И среди этой путаницы мелькающих мыслей и картин вдруг видишь дым, пожар; отчетливо видишь красные языки пламени. Труп убитого, того малого с обезображенной головой, не похожей на человеческую. Свинья грызет его, как она грызет всякую падаль. И ничего в этом нет ужасного. Это не труп большевика. Вот седенькая бородка… убитый полковник… он двигает руками, он еще жив. Свинья подняла морду. И морда эта вдруг растет и растет, становится огромной. Кровь капает. Видишь маленькие прищуренные глазки. Она насмешливо глядит своими глазками, точно смеется, оскалив зубы. И клубы дыма и дыма застилают все…

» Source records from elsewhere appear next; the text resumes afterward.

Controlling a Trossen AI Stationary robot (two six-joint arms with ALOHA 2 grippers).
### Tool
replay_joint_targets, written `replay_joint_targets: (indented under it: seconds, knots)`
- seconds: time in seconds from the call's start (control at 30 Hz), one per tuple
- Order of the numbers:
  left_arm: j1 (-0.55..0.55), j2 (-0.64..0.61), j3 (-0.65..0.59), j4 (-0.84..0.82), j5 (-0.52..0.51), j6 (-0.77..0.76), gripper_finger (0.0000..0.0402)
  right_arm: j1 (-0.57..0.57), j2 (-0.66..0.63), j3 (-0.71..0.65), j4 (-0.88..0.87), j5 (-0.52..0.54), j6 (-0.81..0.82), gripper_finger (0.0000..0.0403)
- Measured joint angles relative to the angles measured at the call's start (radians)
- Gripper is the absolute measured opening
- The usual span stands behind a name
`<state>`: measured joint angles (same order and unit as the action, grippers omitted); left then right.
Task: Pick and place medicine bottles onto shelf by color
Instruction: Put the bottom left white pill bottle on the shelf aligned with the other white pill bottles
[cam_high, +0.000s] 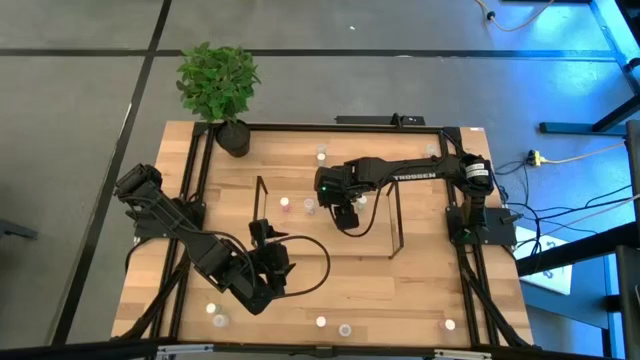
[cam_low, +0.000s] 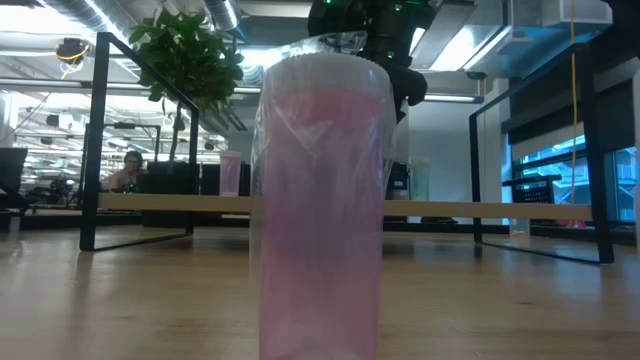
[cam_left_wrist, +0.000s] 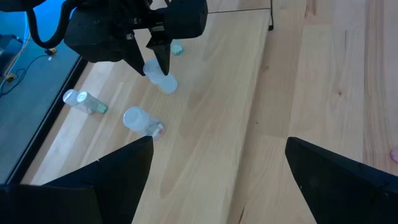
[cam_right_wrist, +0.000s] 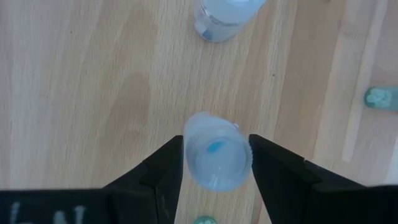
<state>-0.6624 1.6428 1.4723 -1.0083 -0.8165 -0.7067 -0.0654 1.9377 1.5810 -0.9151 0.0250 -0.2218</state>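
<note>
Pressed near the low camera stands a pink translucent plastic bottle (cam_low: 320, 200) on the wooden surface (cam_high: 420, 280). Over the black-rod shelf (cam_high: 395, 215), the right gripper (cam_right_wrist: 216, 163) pinches a small clear bottle (cam_right_wrist: 216, 158) at mid-body; it looks light, stiff, slippery, likely to twist. The left gripper (cam_left_wrist: 214, 171) hovers wide open, empty.

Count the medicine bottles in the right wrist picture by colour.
clear bottle: 2, one between the fingers of the right end effector, one loose beyond it
green bottle: 2, one at the side, one only partly in view
Total: 4
</note>
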Motion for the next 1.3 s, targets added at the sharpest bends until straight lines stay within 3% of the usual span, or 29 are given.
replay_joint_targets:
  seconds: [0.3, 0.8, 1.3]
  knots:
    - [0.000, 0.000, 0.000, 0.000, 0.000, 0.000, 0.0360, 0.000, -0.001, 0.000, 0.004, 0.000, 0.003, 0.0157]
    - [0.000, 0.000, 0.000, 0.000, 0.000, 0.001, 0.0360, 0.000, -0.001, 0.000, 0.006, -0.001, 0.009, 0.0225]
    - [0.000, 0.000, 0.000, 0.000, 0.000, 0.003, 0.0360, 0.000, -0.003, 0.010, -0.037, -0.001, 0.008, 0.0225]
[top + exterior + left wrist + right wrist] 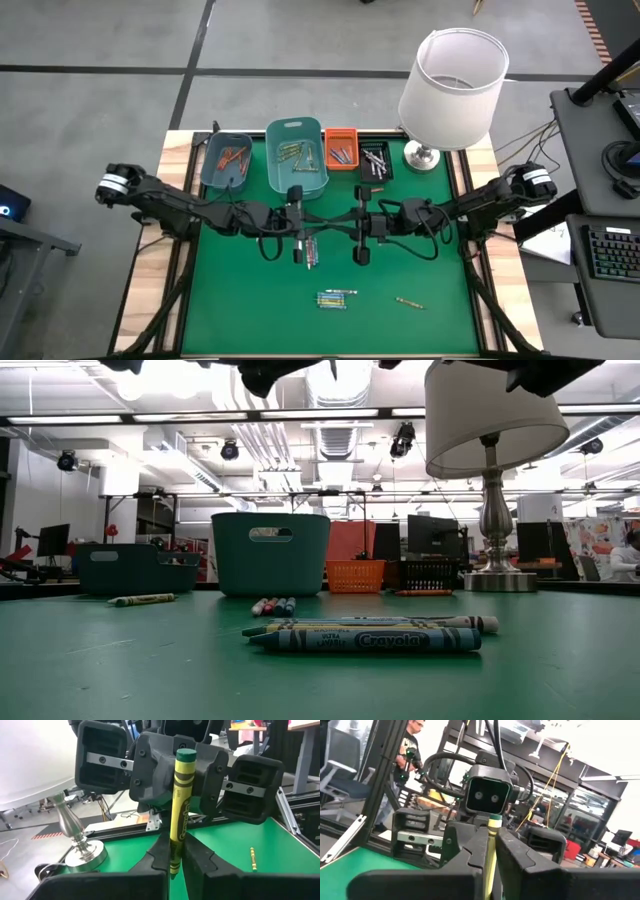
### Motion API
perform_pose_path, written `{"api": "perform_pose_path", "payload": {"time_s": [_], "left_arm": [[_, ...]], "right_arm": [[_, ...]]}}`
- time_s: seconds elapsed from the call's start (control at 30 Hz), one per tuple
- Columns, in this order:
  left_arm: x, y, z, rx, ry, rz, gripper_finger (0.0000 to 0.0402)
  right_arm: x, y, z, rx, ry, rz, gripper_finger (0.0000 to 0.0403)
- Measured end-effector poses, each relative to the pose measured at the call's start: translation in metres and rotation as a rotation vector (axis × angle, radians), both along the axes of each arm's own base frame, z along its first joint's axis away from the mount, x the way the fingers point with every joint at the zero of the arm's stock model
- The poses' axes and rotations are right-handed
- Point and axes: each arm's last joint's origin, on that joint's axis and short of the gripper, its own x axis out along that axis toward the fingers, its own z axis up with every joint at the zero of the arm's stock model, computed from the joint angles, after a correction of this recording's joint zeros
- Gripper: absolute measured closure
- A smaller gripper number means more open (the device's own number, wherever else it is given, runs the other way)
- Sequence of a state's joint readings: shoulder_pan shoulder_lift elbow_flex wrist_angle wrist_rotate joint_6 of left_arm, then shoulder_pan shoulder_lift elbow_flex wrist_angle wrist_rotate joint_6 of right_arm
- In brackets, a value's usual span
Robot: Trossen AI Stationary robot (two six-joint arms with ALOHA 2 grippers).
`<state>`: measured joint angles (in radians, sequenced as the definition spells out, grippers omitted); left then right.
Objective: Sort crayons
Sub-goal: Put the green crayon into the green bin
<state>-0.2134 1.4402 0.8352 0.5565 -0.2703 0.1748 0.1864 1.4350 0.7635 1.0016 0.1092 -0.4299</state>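
Note:
A yellow-green crayon stands upright in mid-air over the middle of the green table. My left gripper is shut on it. My right gripper faces the left one from the other side and is also closed on this crayon. More crayons lie on the mat: a small bunch, a single one, and a few farther back. My left gripper pinches the crayon's lower part between its two fingers. The fingers come level from the table's left and lie across it. The crayon stands upright and clear of the table, with its green top end well above the fingers. My right gripper has the same crayon's shaft between its two fingers. They come from the table's right, tipped a little upward, and lie across it. One end pokes out past the fingers. How far back the crayon reaches does not show.
At the far edge stand a slate bin with orange-red crayons, a tall teal bin, a small orange bin and a black bin. A white-shaded lamp stands at the far right corner.

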Motion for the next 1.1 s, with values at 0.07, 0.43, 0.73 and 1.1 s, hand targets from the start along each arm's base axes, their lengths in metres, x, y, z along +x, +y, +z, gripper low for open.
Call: {"api": "perform_pose_path", "payload": {"time_s": [0.07, 0.43, 0.73, 1.1], "left_arm": [[-0.001, 0.0, 0.001, 0.0, 0.002, 0.0, 0.04], [-0.023, 0.015, 0.009, 0.057, 0.151, 0.202, 0.0401], [-0.045, 0.078, 0.028, 0.111, 0.409, 0.486, 0.0401], [-0.037, 0.204, 0.038, -0.031, 0.681, 0.523, 0.0401]], "right_arm": [[0.0, 0.0, 0.0, 0.002, 0.0, -0.003, 0.0361], [-0.008, -0.009, 0.006, 0.12, 0.061, -0.26, 0.0257], [-0.02, -0.013, 0.017, 0.235, 0.088, -0.302, 0.0239], [-0.021, -0.014, 0.014, 0.238, 0.132, -0.329, 0.0238]]}}
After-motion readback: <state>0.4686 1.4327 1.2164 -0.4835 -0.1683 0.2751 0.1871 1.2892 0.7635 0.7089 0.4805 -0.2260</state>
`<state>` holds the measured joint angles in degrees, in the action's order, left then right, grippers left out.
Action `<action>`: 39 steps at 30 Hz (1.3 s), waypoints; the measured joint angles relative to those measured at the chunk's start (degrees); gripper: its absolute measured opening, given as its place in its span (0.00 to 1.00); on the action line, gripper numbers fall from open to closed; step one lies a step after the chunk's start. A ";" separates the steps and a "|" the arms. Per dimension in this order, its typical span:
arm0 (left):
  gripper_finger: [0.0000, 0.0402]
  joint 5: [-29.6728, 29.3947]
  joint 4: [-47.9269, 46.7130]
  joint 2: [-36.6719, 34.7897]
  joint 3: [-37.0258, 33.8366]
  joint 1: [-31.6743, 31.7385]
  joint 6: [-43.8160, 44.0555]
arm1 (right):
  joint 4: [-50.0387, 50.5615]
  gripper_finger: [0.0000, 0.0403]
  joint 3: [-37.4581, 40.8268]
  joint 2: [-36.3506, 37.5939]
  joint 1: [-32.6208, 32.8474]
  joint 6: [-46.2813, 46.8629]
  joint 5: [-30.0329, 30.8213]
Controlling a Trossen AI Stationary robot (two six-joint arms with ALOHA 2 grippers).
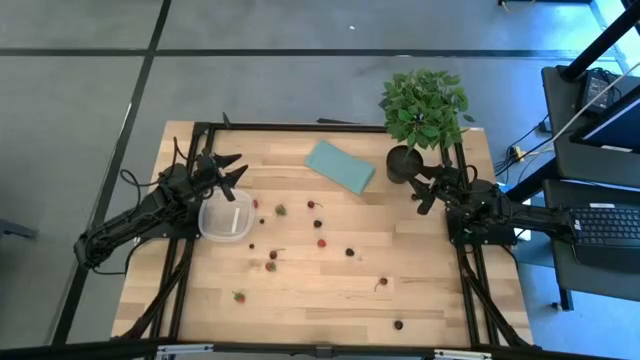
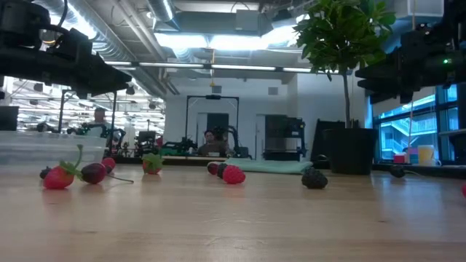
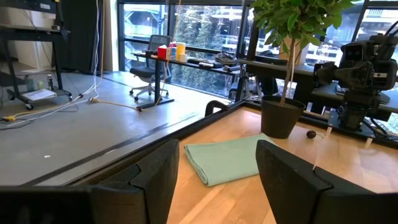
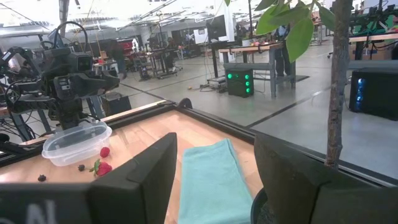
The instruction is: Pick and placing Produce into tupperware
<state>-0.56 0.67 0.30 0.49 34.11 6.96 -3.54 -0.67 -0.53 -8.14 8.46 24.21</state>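
Several tiny red and dark berries (image 1: 320, 242) lie scattered on the wooden table; they also show in the low view (image 2: 231, 173). The clear tupperware (image 1: 226, 216) rests on its base at the table's left; it also shows in the right wrist view (image 4: 76, 142). My left gripper (image 1: 233, 172) is open and empty, above the table just beyond the tupperware's far side. My right gripper (image 1: 422, 188) is open and empty at the table's right, beside the plant pot (image 1: 404, 163).
A flat teal pad (image 1: 340, 165) lies at the far middle; it also shows in the left wrist view (image 3: 227, 158). A potted leafy plant (image 1: 425, 105) stands at the far right corner. A black frame runs round the table's edges.
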 joint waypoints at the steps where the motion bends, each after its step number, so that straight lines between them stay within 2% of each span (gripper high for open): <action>1: 0.52 -0.01 0.00 0.00 0.02 0.00 -0.02 | -0.01 0.54 -0.01 0.01 0.02 -0.86 0.00; 8: 0.52 -0.02 0.00 0.00 0.00 0.00 0.00 | -0.01 0.54 0.00 0.00 0.02 -10.45 0.04; 16: 0.52 -0.42 0.10 0.00 0.00 0.00 -0.02 | -0.01 0.54 0.00 0.01 0.02 -9.69 0.04; 22: 0.52 -2.45 0.36 0.00 0.01 0.00 0.39 | -0.03 0.54 0.00 0.01 0.02 -2.40 -0.02; 29: 0.52 7.37 -0.37 0.33 1.08 0.00 -2.52 | -0.05 0.54 0.00 0.01 0.02 -1.02 0.03; 31: 0.52 10.04 -0.98 1.58 2.49 -0.02 -2.96 | -0.19 0.54 0.00 -0.01 0.02 -1.02 0.13; 34: 0.52 10.66 -4.30 5.48 5.90 -0.02 -3.29 | -1.28 0.54 0.00 0.00 0.02 -1.06 0.15; 39: 0.52 10.82 -7.66 15.82 11.49 -0.59 -3.34 | -2.99 0.54 0.00 0.01 0.00 -1.28 0.32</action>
<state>10.27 -6.99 16.12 11.98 33.51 3.62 -6.53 -0.67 -0.52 -8.14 7.18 24.53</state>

Но вот подошла она. Я еще не видел ее, но чувствовал, что это она. Она села в углу в той же позе, как я ее видел у избушки. Это была старая калмычка, вся сморщенная, с трубкою во рту, но это была не кто другая, как она. Губы ее, не выпуская трубки, бормотали какие-то бессвязные слова, но я понимал их смысл. Она была ко всему безучастна, угрюма и глухо бормотала, как бы про себя, все те же слова. Слова эти не были обращены ко мне, но я чувствовал боль от ее укоров, острую боль в висках. «
И нельзя никуда уйти. Красный свет режет глаза тут совсем близко. Лицо старухи склоняется надо мной. Я вижу ее глаза, но глаза эти какие-то другие: не те страшные черные глаза с неподвижным взором. Нет, это глаза другие, и рука, прикасающаяся ко лбу, другая; я чувствую мягкое прикосновение пальцев. «Вы плохо себя чувствуете», – говорит знакомый женский голос, и от звука этого тихого голоса я прихожу в себя. Свет горящей свечи, стоящей рядом на полу, ослепляет меня. Я щурюсь, стараюсь приподняться. «Нет, нет, лежите», – говорит сестра Энгельгардт. Как радостно было мне ее увидеть.
С утра моросил холодный дождь. Туман то густой, облачной пеленой, то прозрачной дымкой обволакивал всю окрестность. Сквозь туман проглядывали темные очертания кривых, изогнутых стволов и сучьев дубняка, темнелся косогор, торчащие на нем кусты, тут и там стога сена. Солнце без лучей, плоское и круглое, краснелось низко над землею. На него можно было прямо глядеть глазами. Лишь ближайшие повозки были видны, лошади и люди, шедшие по сторонам дороги, а далее двигались темные пятна во мглистом тумане. Было холодно и сыро.